**Exercise objective**
The result should be an exact copy of the lines from the one with "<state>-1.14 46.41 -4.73" through the last line of the data below, both included.

**Provided material**
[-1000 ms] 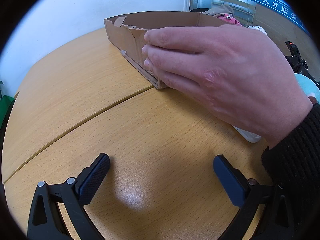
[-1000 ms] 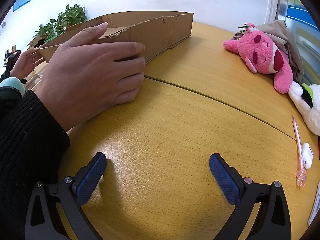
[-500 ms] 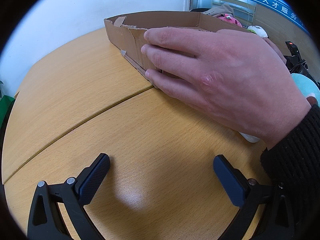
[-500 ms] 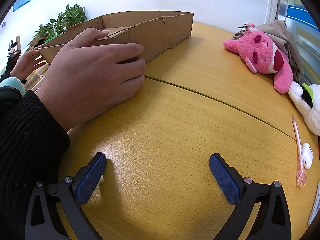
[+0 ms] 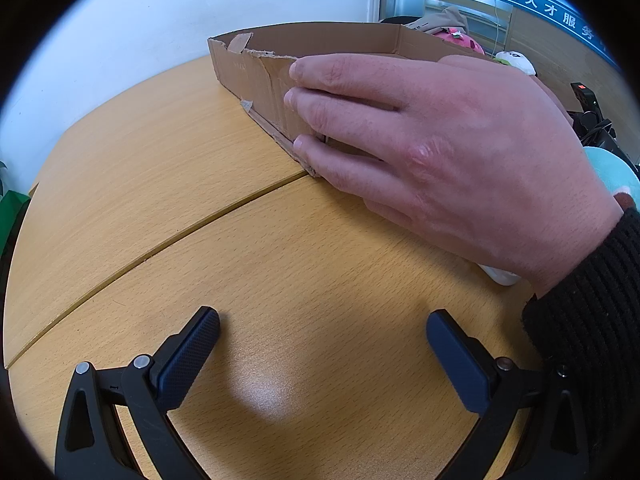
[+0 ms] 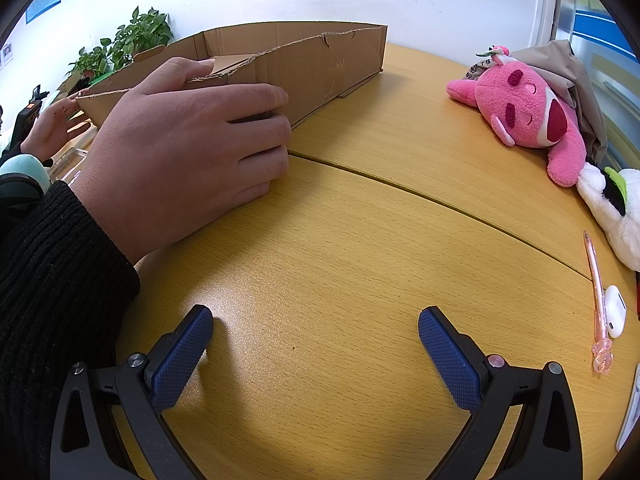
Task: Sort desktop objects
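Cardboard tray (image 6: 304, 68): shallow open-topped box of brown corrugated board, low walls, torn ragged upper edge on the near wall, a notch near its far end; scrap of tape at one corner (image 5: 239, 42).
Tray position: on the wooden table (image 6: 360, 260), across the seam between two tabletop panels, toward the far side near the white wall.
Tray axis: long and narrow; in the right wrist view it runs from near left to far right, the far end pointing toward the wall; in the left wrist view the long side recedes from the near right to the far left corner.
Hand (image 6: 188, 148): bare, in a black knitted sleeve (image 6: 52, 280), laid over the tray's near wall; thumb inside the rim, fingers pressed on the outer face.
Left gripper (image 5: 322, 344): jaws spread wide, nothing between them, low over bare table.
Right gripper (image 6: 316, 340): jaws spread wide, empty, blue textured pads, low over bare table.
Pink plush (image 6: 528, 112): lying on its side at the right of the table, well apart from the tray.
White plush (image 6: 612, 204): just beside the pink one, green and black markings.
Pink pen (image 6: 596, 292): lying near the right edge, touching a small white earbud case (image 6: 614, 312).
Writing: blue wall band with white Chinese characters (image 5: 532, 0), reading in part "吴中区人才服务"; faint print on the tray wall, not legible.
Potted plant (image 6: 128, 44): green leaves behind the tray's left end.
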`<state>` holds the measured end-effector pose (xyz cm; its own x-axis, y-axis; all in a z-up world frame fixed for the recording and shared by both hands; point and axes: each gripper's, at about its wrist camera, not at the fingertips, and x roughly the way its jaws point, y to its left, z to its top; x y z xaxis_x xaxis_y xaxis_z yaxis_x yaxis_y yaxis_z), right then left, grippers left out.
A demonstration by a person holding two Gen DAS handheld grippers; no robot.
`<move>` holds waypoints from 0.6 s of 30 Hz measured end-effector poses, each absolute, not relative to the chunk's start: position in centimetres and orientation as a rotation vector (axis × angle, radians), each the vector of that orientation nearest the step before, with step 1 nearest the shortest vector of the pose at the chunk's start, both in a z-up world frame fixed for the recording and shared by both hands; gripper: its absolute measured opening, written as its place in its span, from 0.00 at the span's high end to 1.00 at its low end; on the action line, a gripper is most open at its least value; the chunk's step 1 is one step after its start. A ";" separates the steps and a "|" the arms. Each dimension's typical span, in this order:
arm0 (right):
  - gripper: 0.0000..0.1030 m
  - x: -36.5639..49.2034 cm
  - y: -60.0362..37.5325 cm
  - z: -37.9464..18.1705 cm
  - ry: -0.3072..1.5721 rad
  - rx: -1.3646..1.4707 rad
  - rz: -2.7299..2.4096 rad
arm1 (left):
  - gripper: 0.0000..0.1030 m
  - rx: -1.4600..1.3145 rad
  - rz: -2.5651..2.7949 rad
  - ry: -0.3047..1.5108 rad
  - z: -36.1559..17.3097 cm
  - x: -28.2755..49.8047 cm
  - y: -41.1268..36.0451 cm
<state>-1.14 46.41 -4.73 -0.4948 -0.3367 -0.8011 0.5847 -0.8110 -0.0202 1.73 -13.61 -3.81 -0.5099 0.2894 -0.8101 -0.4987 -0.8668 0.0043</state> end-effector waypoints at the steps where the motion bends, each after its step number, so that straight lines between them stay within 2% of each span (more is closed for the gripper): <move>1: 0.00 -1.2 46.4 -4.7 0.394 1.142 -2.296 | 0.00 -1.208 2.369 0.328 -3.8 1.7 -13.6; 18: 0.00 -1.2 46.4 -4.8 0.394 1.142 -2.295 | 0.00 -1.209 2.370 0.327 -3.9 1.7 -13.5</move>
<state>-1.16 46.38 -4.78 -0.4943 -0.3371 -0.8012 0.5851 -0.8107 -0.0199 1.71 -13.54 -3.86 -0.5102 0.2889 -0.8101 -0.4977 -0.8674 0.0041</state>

**Solution below**
<state>-1.14 46.41 -4.73 -0.4948 -0.3367 -0.8011 0.5847 -0.8110 -0.0202 1.73 -13.61 -3.81 -0.5099 0.2894 -0.8101 -0.4987 -0.8668 0.0043</state> end-effector waypoints at the steps where the motion bends, each after its step number, so that straight lines between them stay within 2% of each span (more is closed for the gripper): <move>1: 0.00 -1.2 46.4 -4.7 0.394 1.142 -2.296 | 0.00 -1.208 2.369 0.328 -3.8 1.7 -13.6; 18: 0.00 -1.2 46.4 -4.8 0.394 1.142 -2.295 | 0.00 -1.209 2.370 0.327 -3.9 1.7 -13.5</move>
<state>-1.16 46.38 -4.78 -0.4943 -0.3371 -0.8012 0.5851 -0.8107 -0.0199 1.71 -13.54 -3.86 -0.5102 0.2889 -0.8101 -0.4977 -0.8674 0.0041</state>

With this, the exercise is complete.